Detengámonos un momento a observar algo fundamental: las consecuencias. ¿Qué efectos reales tienen la Evaluación Nacional y el Bachillerato en la vida de los jóvenes rumanos y sus familias? Numerosos estudios en Rumanía han demostrado que muchos estudiantes sufren de ansiedad severa, insomnio y síntomas depresivos durante el periodo de preparación para los exámenes. A edades tan tempranas como los 13 o 14 años, se enfrentan a la idea de que su «futuro» depende de unas pocas pruebas. En muchos casos, los adolescentes internalizan un mensaje muy peligroso: «si no saco una buena nota, no valgo nada«. Esto puede generar traumas, baja autoestima y una relación tóxica con el aprendizaje. Los padres, aunque motivados por amor y preocupación, a veces ejercen una presión añadida sin darse cuenta. El ambiente familiar durante los años de examen se transforma: se cancelan vacaciones, se eliminan las actividades extracurriculares, se prioriza el estudio sobre todo lo demás. Además, las clases particulares implican un gasto económico significativo. Hay familias que destinan entre el 20 y el 30% de sus ingresos mensuales para pagar profesores privados. Esto genera desigualdad: los alumnos de familias con menos recursos parten con desventaja.
Una de las críticas más fuertes al sistema actual es que promueve la memorización mecánica en lugar del pensamiento crítico. Muchos profesores enseñan «para el examen», utilizando formatos rígidos y modelos de resolución estándar. Los estudiantes aprenden a responder preguntas, no a entender conceptos. Esto tiene un efecto acumulativo: cuando llegan a la universidad, muchos jóvenes no están preparados para pensar de forma autónoma, resolver problemas reales o trabajar en equipo. Los resultados de la Evaluación Nacional determinan a qué tipo de liceo accede un estudiante. Y ese liceo, a su vez, determina el entorno social del alumno durante los próximos 4 años. Esto reproduce desigualdades: los liceos de élite reúnen a estudiantes de familias con más recursos, mientras que otros colegios reciben alumnos que, aunque con potencial, ya están marcados por un estigma. En algunos casos, esta segmentación también implica desplazamientos geográficos: estudiantes que deben dejar sus pueblos para estudiar en ciudades grandes, con todo lo que eso conlleva a nivel emocional y logístico.
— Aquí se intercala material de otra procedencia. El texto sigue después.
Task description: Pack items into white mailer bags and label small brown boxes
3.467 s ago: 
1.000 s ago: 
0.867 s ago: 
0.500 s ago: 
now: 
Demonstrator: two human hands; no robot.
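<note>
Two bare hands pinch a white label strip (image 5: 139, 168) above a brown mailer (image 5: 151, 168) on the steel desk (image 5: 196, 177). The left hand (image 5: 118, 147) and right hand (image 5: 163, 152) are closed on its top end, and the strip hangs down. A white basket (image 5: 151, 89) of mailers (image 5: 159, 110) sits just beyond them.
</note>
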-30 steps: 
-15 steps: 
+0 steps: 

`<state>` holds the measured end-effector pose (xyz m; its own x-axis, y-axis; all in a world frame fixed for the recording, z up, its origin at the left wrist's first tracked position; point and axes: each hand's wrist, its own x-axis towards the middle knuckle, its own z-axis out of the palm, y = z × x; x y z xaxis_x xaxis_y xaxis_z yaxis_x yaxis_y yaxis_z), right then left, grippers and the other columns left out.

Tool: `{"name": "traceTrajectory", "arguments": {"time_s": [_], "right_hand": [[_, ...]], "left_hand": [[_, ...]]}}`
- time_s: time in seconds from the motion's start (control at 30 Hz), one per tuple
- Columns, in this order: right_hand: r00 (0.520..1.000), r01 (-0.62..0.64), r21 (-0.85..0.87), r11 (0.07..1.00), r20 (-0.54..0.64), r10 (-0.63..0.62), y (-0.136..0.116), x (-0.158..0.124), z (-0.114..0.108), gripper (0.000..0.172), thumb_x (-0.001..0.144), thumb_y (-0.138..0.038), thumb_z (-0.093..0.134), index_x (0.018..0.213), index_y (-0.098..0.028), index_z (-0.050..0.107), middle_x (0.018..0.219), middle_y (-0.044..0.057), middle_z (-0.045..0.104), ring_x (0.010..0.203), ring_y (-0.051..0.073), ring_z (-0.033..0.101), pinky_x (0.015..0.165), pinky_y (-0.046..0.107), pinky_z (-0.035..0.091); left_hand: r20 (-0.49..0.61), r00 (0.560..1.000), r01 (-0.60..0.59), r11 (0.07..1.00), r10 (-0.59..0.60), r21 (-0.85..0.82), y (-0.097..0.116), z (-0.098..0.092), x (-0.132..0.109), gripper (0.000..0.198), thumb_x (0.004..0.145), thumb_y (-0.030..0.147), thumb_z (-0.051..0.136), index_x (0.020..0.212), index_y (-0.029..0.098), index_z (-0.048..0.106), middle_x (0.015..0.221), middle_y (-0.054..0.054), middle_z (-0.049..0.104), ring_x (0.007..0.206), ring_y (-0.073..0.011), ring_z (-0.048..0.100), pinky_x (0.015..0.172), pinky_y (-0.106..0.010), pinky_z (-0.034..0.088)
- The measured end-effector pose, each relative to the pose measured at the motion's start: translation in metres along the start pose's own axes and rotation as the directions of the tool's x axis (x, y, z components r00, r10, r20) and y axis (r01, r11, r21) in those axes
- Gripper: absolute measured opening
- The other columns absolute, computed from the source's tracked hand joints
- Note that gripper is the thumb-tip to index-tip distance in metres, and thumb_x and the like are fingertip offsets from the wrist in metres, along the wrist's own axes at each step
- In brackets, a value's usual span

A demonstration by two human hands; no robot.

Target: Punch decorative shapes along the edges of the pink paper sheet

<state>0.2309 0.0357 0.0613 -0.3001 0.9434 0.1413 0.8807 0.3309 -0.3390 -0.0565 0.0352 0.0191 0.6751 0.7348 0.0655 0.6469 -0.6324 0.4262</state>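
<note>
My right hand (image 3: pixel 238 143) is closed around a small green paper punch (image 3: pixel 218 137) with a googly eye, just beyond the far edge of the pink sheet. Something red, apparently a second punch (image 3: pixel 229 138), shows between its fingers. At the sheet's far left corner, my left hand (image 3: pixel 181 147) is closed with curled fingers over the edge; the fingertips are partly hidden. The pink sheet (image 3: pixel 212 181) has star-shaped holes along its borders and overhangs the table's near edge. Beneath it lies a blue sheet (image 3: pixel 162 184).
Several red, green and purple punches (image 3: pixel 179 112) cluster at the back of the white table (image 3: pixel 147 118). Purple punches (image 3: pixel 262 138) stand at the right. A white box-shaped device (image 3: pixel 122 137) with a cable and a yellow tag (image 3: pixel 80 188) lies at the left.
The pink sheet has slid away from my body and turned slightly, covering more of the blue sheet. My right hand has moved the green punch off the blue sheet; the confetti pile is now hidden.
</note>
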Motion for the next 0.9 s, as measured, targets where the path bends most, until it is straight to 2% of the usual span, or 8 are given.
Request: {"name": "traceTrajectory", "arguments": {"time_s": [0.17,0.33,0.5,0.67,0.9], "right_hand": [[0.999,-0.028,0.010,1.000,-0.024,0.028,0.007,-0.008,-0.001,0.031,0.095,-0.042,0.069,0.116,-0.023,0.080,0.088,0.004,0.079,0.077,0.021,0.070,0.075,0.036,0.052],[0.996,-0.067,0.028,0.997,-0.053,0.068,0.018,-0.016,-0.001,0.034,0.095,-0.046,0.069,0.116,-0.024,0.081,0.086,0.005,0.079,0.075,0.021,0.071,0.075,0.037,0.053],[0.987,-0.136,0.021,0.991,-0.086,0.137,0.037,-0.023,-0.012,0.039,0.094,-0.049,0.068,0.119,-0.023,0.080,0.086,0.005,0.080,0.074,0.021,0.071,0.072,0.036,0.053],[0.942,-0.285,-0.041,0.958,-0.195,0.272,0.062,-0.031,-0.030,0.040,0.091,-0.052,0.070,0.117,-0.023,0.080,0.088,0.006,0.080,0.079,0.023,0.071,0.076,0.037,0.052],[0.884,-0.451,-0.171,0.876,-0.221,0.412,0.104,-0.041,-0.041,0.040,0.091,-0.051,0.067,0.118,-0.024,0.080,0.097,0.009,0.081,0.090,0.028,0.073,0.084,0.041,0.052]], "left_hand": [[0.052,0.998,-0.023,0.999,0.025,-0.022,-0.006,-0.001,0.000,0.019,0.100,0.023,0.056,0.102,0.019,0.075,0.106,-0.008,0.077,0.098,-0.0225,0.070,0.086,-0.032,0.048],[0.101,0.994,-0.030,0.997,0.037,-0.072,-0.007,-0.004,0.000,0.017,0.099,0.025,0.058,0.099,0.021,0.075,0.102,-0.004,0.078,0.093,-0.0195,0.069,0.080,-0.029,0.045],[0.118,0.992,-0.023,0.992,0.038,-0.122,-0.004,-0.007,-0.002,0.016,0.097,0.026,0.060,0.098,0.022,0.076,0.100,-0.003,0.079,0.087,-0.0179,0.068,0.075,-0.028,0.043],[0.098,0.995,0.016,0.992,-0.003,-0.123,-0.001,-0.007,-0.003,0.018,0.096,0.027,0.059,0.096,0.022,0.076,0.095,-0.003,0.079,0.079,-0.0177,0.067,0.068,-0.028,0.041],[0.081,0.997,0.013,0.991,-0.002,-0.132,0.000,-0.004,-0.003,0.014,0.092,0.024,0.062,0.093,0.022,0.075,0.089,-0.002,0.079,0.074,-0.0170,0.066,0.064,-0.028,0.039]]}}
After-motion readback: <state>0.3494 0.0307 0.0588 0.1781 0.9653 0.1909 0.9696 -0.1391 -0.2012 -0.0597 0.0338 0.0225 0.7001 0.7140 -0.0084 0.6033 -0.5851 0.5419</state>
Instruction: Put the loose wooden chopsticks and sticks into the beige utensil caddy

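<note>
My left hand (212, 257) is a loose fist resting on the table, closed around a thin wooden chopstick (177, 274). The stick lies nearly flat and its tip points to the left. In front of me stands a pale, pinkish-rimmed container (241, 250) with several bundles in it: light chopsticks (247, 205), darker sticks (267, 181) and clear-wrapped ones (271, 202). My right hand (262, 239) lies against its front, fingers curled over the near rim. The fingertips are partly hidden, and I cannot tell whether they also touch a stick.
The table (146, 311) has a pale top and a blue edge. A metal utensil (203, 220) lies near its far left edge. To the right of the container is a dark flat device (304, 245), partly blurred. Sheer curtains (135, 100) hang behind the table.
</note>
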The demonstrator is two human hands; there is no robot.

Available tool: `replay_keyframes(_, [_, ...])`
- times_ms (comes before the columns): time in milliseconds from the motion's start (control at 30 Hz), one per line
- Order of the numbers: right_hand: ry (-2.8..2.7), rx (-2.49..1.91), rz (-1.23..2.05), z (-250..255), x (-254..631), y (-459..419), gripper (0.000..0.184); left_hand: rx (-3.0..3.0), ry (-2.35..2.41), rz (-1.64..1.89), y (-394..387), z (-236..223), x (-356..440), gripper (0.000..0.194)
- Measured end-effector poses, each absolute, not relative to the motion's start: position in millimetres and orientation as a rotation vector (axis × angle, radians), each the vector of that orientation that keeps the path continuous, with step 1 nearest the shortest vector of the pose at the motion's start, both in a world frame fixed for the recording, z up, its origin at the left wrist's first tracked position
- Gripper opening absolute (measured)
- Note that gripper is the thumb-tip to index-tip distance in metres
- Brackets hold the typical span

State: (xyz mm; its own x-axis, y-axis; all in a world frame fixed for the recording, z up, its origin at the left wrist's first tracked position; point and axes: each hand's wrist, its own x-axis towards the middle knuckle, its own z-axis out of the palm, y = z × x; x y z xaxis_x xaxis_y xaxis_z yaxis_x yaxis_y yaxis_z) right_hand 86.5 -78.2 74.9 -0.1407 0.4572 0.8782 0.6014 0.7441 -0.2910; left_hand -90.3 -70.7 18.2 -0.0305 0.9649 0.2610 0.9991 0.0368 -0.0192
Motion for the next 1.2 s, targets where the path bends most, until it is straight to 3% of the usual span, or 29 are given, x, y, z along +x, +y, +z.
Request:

No hay una fórmula perfecta, pero una cosa está clara: cuando un sistema educativo genera miedo en vez de motivación, deberíamos detenernos a pensar. Los exámenes son importantes, sí. Pero no deberían ser trampas mortales para el futuro de los jóvenes. La educación debería ser un camino, no una carrera de obstáculos. Una oportunidad para crecer, no una máquina de clasificar. Y en este sentido, quizás Rumanía, como muchos otros países, necesita repensar no solo cómo evalúa a sus estudiantes, sino para qué lo hace.